[PATCH 2/2] c/r: add checkpoint support for file-locks

Oren Laadan orenl at cs.columbia.edu
Mon Jan 10 17:37:05 PST 2011


This patch adds suppprt for POSIX file locks only. Support for flock
file locks, file-owner, and fileleases will be addresses later.

While checkpointing each file-descriptor, find all the locks on the
file and save information about the lock in the checkpoint-image.
During restart of the application, read the saved file-locks from the
checkpoint image and for each POSIX lock, call flock_set() to set the
lock on the file.

As pointed out by Matt Helsley, no special handling is necessary for a
process P2 in the checkpointed container that is blocked on a lock, L1
held by another process P1. Processes in the restarted container begin
execution only after all processes have restored. If the blocked process
P2 is restored first, it will prepare to return an -ERESTARTSYS from the
fcntl() system call, but wait for P1 to be restored. When P1 is restored,
it will re-acquire the lock L1 before P1 and P2 begin actual execution.
This ensures that even if P2 is scheduled to run before P1, P2 will go
back to waiting for the lock L1.

Based on patches originally by Sukadev Bhattiprolu.

Changelog[v23-rc1]:
  - Major rework and clean up the code
  - Merge 23/64 bit code in a simpler way
  - Merge locks c/r documenation into this patch
  - Move code to fs/locks.c where it belongs
  - Do not hold lock_flocks() while writing data out
Changelog[v5]:
  - Combine checkpoint and restart patches for easier review
Changelog[v4]:
  - For consistency with other such objects, replace the "marker lock"
    an explicit count of file-locks for each file
Changelog[v3]:
  - Add a missing (loff_t) type cast and use a macro to set the
     marker/dummy file lock
Changelog[v2]:
  - [Matt Helsley]: Use fixed sizes (__s64) instead of 'loff_t' in
    'struct ckpt_hdr_file_lock'.
  - [Matt Helsley, Serge Hallyn]: Highlight new use of BKL (using
    lock_flocks() macros as suggested by Serge).
  - [Matt Helsley]: Reorg code a bit to simplify error handling.
  - [Matt Helsley]: Reorg code to initialize marker-lock (Pass a NULL
    lock to checkpoint_one_lock() to indicate marker).

Cc: Sukadev Bhattiprolu <sukadev at linux.vnet.ibm.com>
Signed-off-by: Oren Laadan <orenl at cs.columbia.edu>
---
 Documentation/checkpoint/file-system.txt |   59 +++++++
 fs/checkpoint.c                          |   22 +--
 fs/locks.c                               |  268 ++++++++++++++++++++++++++++++
 include/linux/checkpoint_hdr.h           |   14 ++
 include/linux/fs.h                       |    5 +
 5 files changed, 355 insertions(+), 13 deletions(-)
 create mode 100644 Documentation/checkpoint/file-system.txt

diff --git a/Documentation/checkpoint/file-system.txt b/Documentation/checkpoint/file-system.txt
new file mode 100644
index 0000000..a2d4c18
--- /dev/null
+++ b/Documentation/checkpoint/file-system.txt
@@ -0,0 +1,59 @@
+
+Filesystem consistency across C/R
+=================================
+
+To checkpoint/restart a process that is using any filesystem resource, the
+kernel assumes that the file system state at the time of restart is consistent
+with its state at the time of checkpoint.

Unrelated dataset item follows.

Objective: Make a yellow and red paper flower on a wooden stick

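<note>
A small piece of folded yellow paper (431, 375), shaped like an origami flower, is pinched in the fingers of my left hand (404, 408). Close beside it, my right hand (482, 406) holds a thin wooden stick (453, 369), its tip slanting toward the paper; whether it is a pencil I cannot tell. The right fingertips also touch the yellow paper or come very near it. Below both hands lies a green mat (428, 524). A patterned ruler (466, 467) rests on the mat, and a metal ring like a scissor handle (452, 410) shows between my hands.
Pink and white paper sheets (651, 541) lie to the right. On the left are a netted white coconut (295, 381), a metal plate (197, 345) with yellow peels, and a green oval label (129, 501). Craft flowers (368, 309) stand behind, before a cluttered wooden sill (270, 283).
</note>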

In general, this consistency can be
+achieved by:
+
+	a. running the application inside a container (to ensure no process
+	   outside the container modifies the filesystem/IPC or other states)
+
+	b. freezing the application before checkpoint
+	c. taking a snapshot of the file system while application is frozen
+	d. checkpointing the application while it is frozen
+
+	e. restoring the file system state to its snapshot
+	f. restart the application inside a container
+
+i.e the kernel assumes that file system state is consistent but it does/can
+NOT verify that it is. The administrator must provide this consistency taking
+into account the file system type including whether it is local or remote,
+and the tools available in the file system (snapshot tools in btrfs or rsync
+etc).
+
+For distributed applications operating on distributed filesystems, it is
+expected that an external mechanism will coordinate the freeze/checkpoint/
+snapshot/restart across the nodes. IOW, the current semantics in the kernel
+provide for C/R on a single node.
+
+
+Checkpoint/restart of file-locks
+================================
+
+To checkpoint file-locks in an application, we start with each file-descriptor
+and count the number of file-locks on that file-descriptor. We save this count
+in the checkpoint image, and then information about each file-lock on the
+file-descriptor.
+
+When restarting the application from the checkpoint, we read the file-lock
+count for each file-descriptor and then read the information about each
+file-lock. For each file-lock, we call flock_set() to set a new file-lock.
+
+No special handling is necessary for a process P2 in the checkpointed container
+that is blocked on a file-lock, L1 held by another process P1. Processes in the
+restarted container begin execution only after all processes have restored.
+If the blocked process P2 is restored first, it will prepare to return an
+-ERESTARTSYS from the fcntl() system call, but wait for P1 to be restored.
+When P1 is restored, it will re-acquire the file-lock L1 before P1 and P2 begin
+actual execution.
+
+This ensures that even if P2 is scheduled to run before P1, P2 will go
+back to waiting for the file-lock L1.
+
+STATUS:
+[done] POSIX file locks
+[todo] FLOCK file locks
+[todo] file leases
+[todo] file ownership
diff --git a/fs/checkpoint.c b/fs/checkpoint.c
index fd539c5..02bbd61 100644
--- a/fs/checkpoint.c
+++ b/fs/checkpoint.c
@@ -281,18 +281,6 @@ static int checkpoint_file_desc(struct ckpt_ctx *ctx,
 	}
 	rcu_read_unlock();
 
-	ret = find_locks_with_owner(file, files);
-	/*
-	 * find_locks_with_owner() returns an error when there
-	 * are no locks found, so we *want* it to return an error
-	 * code.  Its success means we have to fail the checkpoint.
-	 */
-	if (!ret) {
-		ret = -EBADF;
-		ckpt_err(ctx, ret, "%(T)fd %d has file lock or lease\n", fd);
-		goto out;
-	}
-
 	/* sanity check (although this shouldn't happen) */
 	ret = -EBADF;
 	if (!file) {
@@ -327,6 +315,10 @@ static int checkpoint_file_desc(struct ckpt_ctx *ctx,
 	h->fd_close_on_exec = coe;
 
 	ret = ckpt_write_obj(ctx, &h->h);
+	if (ret < 0)
+		goto out;
+
+	ret = checkpoint_file_locks(ctx, files, file);
 out:
 	ckpt_hdr_put(ctx, h);
 	if (file)
@@ -838,8 +830,12 @@ static int restore_file_desc(struct ckpt_ctx *ctx)
 	}
 
 	set_close_on_exec(h->fd_descriptor, h->fd_close_on_exec);
-	ret = 0;
+
+	ret = restore_file_locks(ctx, file, h->fd_descriptor);
  out:
+	if (ret < 0)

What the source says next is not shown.